- [Work item]: Go through the listing below from its first line and repeat each line exactly, ending at the line containing "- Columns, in" and including it.

─── Stored data

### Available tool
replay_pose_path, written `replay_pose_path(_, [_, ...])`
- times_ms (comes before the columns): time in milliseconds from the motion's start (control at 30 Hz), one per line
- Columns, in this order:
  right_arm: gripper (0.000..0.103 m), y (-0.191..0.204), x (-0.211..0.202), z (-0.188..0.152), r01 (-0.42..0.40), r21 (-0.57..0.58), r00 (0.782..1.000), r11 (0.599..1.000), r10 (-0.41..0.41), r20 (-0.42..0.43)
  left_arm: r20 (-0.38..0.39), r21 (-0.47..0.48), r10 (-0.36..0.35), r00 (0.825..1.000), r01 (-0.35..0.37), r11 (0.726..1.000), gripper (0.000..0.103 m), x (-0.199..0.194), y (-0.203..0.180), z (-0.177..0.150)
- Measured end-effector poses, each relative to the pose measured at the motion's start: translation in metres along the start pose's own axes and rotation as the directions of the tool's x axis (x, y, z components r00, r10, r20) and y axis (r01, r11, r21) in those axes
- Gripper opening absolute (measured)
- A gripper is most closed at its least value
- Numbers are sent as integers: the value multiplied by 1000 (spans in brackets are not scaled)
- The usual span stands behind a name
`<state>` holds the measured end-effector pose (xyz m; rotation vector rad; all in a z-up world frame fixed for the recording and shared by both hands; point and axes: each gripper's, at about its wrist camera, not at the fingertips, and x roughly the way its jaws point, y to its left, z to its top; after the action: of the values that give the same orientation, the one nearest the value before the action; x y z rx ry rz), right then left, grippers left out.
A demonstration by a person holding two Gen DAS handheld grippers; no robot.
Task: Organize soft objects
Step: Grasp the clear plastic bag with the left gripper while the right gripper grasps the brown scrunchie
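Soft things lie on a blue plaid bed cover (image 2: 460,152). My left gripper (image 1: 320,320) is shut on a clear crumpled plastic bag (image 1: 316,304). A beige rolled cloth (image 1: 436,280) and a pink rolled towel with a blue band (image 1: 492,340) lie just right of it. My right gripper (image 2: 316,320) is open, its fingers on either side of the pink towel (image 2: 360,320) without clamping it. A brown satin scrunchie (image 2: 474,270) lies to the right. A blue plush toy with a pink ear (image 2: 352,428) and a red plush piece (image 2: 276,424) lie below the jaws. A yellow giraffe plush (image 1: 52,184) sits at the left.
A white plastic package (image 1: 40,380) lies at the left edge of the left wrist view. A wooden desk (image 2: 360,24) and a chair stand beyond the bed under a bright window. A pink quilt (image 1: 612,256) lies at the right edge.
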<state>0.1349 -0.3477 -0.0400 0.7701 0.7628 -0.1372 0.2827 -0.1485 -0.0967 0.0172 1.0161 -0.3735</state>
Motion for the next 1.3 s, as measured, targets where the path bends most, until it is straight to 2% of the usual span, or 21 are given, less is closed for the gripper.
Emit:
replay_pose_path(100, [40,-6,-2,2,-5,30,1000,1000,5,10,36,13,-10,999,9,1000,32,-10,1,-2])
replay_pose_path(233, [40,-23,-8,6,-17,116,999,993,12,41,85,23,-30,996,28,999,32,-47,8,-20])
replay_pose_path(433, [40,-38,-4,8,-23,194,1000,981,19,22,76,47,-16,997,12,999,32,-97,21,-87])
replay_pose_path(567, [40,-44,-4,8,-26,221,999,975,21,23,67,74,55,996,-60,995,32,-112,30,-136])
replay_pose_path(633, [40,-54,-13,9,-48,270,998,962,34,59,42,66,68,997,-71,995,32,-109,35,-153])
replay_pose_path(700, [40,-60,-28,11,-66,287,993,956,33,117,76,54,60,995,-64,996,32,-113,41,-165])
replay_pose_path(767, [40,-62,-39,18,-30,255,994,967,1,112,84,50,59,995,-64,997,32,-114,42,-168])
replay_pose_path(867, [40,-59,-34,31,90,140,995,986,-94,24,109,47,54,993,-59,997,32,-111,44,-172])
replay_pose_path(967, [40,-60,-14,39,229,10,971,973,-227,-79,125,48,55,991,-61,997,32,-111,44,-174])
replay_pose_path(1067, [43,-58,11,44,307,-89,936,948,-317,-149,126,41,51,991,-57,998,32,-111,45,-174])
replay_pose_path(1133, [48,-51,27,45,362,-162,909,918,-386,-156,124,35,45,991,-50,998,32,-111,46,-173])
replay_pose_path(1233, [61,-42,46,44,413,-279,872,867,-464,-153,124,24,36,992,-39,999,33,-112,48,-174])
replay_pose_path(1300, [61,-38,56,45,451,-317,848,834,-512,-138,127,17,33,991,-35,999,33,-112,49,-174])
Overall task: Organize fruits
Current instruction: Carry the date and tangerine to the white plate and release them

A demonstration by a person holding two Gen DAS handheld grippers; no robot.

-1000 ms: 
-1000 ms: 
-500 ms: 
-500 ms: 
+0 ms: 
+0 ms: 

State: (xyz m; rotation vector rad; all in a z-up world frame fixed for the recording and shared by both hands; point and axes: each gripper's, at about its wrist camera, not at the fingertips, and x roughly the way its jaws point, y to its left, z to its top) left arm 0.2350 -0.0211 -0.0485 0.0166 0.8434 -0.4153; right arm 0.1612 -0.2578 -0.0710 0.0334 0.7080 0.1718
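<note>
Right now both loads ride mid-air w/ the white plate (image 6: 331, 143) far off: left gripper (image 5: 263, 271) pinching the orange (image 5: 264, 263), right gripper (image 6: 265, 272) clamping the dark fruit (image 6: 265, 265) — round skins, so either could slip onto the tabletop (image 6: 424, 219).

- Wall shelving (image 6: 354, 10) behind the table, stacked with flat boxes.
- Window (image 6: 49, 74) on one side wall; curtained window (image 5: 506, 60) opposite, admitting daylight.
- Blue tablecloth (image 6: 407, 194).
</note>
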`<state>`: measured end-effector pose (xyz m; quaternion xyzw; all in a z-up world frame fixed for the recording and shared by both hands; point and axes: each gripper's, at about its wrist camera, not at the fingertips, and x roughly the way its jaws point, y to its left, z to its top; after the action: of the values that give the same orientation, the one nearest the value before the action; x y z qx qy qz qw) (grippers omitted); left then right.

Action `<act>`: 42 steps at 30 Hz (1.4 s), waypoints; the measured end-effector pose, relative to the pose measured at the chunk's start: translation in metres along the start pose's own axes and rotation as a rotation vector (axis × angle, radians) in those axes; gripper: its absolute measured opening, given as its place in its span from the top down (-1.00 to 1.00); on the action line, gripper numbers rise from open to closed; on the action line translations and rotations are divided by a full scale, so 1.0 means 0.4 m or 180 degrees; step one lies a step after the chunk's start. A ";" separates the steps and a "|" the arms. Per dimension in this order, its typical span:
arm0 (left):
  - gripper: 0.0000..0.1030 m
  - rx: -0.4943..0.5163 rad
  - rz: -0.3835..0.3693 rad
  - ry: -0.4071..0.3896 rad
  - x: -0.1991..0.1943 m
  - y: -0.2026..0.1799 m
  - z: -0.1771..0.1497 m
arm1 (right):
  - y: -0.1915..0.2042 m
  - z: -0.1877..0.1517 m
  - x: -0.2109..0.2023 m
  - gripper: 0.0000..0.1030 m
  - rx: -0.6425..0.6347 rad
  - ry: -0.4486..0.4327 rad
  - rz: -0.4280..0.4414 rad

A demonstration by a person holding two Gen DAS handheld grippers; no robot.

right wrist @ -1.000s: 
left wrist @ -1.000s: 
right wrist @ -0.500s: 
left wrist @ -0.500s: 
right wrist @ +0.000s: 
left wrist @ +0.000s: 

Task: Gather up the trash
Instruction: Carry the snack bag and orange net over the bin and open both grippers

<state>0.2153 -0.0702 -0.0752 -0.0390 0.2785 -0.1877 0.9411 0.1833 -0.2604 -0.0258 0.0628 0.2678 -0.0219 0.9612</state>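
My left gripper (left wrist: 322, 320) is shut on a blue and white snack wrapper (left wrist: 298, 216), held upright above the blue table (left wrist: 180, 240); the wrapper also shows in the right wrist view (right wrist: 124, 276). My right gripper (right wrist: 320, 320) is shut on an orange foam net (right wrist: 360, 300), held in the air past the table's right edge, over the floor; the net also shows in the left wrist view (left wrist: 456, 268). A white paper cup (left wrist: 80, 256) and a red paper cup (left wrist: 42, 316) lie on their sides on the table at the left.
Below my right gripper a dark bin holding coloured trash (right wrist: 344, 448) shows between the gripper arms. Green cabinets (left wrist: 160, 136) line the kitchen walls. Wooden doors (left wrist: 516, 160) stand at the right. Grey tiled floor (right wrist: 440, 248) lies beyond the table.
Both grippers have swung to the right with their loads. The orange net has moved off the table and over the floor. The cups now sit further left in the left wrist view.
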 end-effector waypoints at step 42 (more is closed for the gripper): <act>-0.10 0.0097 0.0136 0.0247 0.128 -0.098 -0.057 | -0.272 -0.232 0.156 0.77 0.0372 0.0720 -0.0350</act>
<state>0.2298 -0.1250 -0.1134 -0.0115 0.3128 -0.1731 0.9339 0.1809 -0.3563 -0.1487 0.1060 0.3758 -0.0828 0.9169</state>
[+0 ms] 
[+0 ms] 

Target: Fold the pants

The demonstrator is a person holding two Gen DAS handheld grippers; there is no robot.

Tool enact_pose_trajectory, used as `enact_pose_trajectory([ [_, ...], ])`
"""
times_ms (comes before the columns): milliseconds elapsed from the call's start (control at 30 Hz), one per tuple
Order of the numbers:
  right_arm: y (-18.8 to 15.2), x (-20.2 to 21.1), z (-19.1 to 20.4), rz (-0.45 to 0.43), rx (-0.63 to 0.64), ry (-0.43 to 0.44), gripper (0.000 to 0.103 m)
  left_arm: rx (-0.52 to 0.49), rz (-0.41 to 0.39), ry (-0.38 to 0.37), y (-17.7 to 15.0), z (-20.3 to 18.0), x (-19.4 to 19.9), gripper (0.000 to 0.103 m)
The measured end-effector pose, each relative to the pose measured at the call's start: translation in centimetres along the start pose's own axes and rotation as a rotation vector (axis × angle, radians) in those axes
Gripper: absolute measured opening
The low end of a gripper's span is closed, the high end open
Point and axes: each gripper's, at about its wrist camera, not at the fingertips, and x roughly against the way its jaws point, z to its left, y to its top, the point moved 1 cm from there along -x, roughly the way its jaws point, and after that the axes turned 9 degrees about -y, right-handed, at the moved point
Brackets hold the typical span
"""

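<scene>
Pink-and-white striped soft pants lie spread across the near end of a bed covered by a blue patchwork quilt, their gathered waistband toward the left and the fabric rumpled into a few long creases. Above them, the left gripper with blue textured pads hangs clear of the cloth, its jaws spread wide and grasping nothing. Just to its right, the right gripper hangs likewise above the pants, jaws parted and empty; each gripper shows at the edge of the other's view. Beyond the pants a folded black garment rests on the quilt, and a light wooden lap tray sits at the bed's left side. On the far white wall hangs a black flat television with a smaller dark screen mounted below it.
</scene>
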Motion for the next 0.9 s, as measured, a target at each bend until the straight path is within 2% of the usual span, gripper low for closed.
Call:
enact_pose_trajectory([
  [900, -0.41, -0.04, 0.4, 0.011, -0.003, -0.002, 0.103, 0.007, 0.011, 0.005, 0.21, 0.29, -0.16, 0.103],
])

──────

- [Answer for this exercise]:
### Available tool
replay_pose_path, written `replay_pose_path(_, [_, ...])`
- times_ms (comes before the columns): time in milliseconds from the motion's start (control at 30 Hz), one per line
- Columns, in this order:

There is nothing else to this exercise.